_What needs to be done_.
Reproduce all the data verbatim.

========================

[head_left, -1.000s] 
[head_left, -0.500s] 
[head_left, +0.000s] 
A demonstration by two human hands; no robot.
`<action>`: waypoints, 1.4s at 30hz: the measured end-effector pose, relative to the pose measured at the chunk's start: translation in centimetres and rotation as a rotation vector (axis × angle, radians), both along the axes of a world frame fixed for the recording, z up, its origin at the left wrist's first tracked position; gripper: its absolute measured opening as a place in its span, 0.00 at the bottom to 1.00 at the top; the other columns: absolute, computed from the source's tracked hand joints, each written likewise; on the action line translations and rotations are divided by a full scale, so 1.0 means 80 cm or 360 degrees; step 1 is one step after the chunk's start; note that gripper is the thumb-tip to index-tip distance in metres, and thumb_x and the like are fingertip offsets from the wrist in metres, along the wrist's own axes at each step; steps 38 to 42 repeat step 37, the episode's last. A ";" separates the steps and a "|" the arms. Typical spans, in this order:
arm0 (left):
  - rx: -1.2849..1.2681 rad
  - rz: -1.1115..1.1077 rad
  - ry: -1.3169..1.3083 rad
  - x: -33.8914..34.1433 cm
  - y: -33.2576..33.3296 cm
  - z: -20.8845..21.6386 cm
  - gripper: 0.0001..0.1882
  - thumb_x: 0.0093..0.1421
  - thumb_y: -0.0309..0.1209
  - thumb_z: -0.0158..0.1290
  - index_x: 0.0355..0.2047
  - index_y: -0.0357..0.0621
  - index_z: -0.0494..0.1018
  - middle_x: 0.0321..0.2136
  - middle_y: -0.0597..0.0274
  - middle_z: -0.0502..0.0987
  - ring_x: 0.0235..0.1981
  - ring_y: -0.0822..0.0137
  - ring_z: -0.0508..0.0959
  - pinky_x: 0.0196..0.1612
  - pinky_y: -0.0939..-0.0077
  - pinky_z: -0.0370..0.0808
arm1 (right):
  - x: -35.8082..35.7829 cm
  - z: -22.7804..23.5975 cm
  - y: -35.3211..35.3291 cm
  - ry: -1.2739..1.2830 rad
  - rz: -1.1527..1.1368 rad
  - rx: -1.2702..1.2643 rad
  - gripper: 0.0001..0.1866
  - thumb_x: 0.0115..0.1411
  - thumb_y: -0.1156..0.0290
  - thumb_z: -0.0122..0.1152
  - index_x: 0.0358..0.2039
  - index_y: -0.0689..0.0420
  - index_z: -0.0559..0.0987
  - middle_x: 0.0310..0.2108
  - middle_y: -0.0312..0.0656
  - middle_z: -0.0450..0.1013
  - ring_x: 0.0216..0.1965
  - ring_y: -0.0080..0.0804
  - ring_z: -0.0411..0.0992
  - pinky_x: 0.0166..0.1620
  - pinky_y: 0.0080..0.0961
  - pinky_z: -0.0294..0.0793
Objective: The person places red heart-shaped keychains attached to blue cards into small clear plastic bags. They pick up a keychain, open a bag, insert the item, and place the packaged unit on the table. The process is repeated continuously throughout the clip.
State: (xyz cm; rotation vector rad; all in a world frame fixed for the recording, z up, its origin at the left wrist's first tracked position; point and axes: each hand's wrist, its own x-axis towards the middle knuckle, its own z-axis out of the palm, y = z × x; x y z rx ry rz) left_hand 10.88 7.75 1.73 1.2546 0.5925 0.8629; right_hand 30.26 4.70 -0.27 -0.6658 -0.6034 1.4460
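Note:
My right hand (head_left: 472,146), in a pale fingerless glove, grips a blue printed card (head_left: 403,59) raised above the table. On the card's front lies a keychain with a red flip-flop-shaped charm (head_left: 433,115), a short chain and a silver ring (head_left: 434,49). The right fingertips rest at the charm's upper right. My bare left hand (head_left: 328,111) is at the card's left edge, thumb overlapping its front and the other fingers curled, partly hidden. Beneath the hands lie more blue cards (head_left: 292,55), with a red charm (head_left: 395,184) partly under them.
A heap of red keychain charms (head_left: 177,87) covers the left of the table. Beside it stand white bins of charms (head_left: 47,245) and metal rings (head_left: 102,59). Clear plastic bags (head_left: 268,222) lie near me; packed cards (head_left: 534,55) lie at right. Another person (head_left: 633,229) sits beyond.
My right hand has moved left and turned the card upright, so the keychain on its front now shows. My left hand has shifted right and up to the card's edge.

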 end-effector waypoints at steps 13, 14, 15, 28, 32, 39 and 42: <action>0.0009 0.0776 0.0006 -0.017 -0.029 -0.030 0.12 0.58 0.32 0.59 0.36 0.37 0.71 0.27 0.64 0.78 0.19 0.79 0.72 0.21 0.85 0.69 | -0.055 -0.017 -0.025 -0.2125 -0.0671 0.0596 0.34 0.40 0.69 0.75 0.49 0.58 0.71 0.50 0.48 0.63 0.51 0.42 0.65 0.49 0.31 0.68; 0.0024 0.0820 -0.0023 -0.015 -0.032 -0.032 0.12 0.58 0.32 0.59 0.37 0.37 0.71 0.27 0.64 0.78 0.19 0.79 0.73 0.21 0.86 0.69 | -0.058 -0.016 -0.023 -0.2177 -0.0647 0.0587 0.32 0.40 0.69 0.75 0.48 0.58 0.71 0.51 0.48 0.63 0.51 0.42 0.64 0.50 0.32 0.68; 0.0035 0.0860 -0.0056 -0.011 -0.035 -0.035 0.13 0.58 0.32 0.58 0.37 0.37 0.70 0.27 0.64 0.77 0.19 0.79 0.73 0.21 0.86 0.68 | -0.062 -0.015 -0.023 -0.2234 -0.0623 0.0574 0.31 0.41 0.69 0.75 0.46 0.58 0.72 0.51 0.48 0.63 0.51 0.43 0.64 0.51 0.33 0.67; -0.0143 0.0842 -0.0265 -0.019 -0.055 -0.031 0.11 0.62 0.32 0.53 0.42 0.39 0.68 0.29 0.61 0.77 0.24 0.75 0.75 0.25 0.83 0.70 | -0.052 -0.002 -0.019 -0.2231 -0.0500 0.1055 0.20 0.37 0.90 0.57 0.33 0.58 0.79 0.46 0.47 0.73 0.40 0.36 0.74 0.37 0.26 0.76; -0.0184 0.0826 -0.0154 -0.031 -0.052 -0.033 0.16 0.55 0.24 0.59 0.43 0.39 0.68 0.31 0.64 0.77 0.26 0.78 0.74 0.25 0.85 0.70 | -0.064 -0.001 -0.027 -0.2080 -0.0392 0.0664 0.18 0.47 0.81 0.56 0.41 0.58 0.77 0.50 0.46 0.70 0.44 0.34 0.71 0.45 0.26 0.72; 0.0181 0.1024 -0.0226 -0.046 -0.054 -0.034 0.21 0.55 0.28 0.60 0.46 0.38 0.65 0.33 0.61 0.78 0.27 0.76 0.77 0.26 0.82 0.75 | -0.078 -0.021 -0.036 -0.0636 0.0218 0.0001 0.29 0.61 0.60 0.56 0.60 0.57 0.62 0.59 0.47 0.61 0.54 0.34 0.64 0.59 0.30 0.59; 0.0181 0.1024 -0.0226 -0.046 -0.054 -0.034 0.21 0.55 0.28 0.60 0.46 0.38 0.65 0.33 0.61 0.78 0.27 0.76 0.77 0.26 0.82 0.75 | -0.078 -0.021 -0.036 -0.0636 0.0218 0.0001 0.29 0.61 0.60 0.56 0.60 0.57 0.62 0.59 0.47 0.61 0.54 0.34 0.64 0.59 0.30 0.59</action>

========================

_Written reply_.
[head_left, -1.000s] 
[head_left, -0.500s] 
[head_left, +0.000s] 
A demonstration by two human hands; no robot.
`<action>`: waypoints, 1.4s at 30hz: the measured end-effector pose, relative to the pose measured at the chunk's start: translation in centimetres and rotation as a rotation vector (axis × angle, radians), both along the axes of a world frame fixed for the recording, z up, its origin at the left wrist's first tracked position; gripper: its absolute measured opening as a place in its span, 0.00 at the bottom to 1.00 at the top; the other columns: absolute, computed from the source's tracked hand joints, each written likewise; on the action line translations and rotations are divided by a full scale, so 1.0 means 80 cm or 360 degrees; step 1 is one step after the chunk's start; note that gripper is the thumb-tip to index-tip distance in metres, and thumb_x and the like are fingertip offsets from the wrist in metres, along the wrist's own axes at each step; steps 38 to 42 repeat step 37, the episode's last. A ";" separates the steps and a "|" the arms. Typical spans, in this order:
arm0 (left):
  - rx: -1.2849..1.2681 rad
  - rz: -1.1115..1.1077 rad
  - ry: -1.3169..1.3083 rad
  - x: -33.8914..34.1433 cm
  - y: -33.2576..33.3296 cm
  - z: -20.8845..21.6386 cm
  - gripper: 0.0001..0.1882
  - thumb_x: 0.0093..0.1421
  - thumb_y: -0.0309..0.1209
  - thumb_z: -0.0158..0.1290
  - index_x: 0.0355..0.2047
  - index_y: -0.0357..0.0621
  - index_z: -0.0494..0.1018
  - middle_x: 0.0321..0.2136
  - middle_y: -0.0597..0.0274
  - middle_z: -0.0502..0.0987
  - ring_x: 0.0235..0.1981
  - ring_y: -0.0822..0.0137
  - ring_z: -0.0508..0.0959
  - pinky_x: 0.0196..0.1612
  - pinky_y: -0.0939..-0.0077
  - pinky_z: -0.0370..0.0808
arm1 (right):
  - x: -35.8082..35.7829 cm
  - z: -22.7804..23.5975 cm
  - y: -35.3211..35.3291 cm
  - ry: -1.2739..1.2830 rad
  - rz: -1.1527..1.1368 rad
  - rx: -1.2702..1.2643 rad
  - gripper: 0.0001..0.1866
  - thumb_x: 0.0115..0.1411
  - thumb_y: -0.1156..0.0290
  - thumb_z: -0.0122..0.1152
  - index_x: 0.0358..0.2039
  - index_y: -0.0689..0.0420
  - index_z: -0.0559..0.0987
  - middle_x: 0.0310..0.2108
  - middle_y: -0.0312..0.0656
  - middle_z: -0.0450..0.1013
  - ring_x: 0.0216..0.1965
  - ring_y: -0.0080..0.0804
  - ring_z: -0.0411..0.0992
  - pinky_x: 0.0166..0.1620
  - pinky_y: 0.0080..0.0961
  - pinky_z: -0.0294..0.0793
Objective: The person places red heart-shaped keychains attached to blue cards into small clear plastic bags. They pick up a keychain, open a bag, insert the item, and place the packaged unit on the table. The process is repeated continuously throughout the clip.
State: (xyz cm; rotation vector rad; all in a world frame fixed for the recording, z up, its origin at the left wrist's first tracked position; point and axes: each hand's wrist, its own x-axis towards the middle knuckle, its own z-axis out of the palm, y = z × x; x y z rx ry rz) left_hand 10.88 7.75 1.73 1.2546 0.5925 0.8629; right_hand 30.26 4.70 -0.27 -0.6658 -0.6034 1.4460
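Note:
My right hand (head_left: 472,146), in a pale fingerless glove, grips a blue printed card (head_left: 403,59) raised above the table. On the card's front lies a keychain with a red flip-flop-shaped charm (head_left: 433,115), a short chain and a silver ring (head_left: 434,49). The right fingertips rest at the charm's upper right. My bare left hand (head_left: 328,111) is at the card's left edge, thumb overlapping its front and the other fingers curled, partly hidden. Beneath the hands lie more blue cards (head_left: 292,55), with a red charm (head_left: 395,184) partly under them.
A heap of red keychain charms (head_left: 177,87) covers the left of the table. Beside it stand white bins of charms (head_left: 47,245) and metal rings (head_left: 102,59). Clear plastic bags (head_left: 268,222) lie near me; packed cards (head_left: 534,55) lie at right. Another person (head_left: 633,229) sits beyond.
My right hand has moved left and turned the card upright, so the keychain on its front now shows. My left hand has shifted right and up to the card's edge.
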
 end-effector waypoints at steps 13, 14, 15, 28, 32, 39 and 42: <action>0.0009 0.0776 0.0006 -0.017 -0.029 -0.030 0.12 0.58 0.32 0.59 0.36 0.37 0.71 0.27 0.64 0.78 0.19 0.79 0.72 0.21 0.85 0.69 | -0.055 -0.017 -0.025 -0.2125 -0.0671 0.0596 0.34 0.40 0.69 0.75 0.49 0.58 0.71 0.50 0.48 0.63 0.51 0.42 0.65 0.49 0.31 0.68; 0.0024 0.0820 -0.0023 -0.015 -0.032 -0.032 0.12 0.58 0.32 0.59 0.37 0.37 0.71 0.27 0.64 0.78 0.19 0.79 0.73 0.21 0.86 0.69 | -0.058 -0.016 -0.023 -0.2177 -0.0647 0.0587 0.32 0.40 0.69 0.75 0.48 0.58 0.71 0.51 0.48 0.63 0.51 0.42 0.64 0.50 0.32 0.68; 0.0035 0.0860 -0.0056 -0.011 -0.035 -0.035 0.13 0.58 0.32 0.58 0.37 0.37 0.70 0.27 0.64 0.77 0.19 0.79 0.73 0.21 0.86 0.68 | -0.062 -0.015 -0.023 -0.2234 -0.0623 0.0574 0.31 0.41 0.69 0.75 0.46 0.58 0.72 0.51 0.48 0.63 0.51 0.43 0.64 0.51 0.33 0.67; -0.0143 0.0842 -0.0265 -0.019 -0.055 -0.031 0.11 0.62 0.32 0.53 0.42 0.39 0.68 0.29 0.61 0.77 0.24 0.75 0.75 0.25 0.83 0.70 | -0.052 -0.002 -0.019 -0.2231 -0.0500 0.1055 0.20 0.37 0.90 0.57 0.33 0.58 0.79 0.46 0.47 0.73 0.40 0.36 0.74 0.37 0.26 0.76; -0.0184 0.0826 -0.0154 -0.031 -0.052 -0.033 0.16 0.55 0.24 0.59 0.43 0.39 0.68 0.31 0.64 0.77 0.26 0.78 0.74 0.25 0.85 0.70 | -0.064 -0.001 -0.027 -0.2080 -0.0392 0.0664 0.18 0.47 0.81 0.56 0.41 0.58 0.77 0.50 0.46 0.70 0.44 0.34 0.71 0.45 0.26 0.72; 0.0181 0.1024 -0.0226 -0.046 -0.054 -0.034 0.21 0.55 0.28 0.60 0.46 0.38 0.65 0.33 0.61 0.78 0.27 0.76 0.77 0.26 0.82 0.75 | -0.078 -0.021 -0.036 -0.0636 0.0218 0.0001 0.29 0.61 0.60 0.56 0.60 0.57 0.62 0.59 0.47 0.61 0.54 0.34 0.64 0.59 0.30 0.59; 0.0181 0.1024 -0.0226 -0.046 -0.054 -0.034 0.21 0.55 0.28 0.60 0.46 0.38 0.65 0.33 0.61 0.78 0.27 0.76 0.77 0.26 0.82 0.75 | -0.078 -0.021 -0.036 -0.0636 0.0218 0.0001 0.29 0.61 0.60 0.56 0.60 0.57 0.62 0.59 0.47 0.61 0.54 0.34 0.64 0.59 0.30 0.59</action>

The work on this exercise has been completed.